*** Opening of Information shown ***

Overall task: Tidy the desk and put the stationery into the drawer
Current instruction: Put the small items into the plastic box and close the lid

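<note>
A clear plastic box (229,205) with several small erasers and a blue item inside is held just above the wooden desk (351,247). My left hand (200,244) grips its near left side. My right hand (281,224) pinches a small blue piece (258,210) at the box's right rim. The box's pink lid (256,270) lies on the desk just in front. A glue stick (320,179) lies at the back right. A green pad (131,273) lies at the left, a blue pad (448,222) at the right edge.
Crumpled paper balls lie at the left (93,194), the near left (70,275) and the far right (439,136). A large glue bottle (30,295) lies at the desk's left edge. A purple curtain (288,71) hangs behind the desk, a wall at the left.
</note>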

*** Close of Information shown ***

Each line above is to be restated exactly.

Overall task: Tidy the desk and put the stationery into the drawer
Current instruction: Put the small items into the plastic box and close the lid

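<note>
A clear plastic box (229,205) with several small erasers and a blue item inside is held just above the wooden desk (351,247). My left hand (200,244) grips its near left side. My right hand (281,224) pinches a small blue piece (258,210) at the box's right rim. The box's pink lid (256,270) lies on the desk just in front. A glue stick (320,179) lies at the back right. A green pad (131,273) lies at the left, a blue pad (448,222) at the right edge.
Crumpled paper balls lie at the left (93,194), the near left (70,275) and the far right (439,136). A large glue bottle (30,295) lies at the desk's left edge. A purple curtain (288,71) hangs behind the desk, a wall at the left.
</note>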

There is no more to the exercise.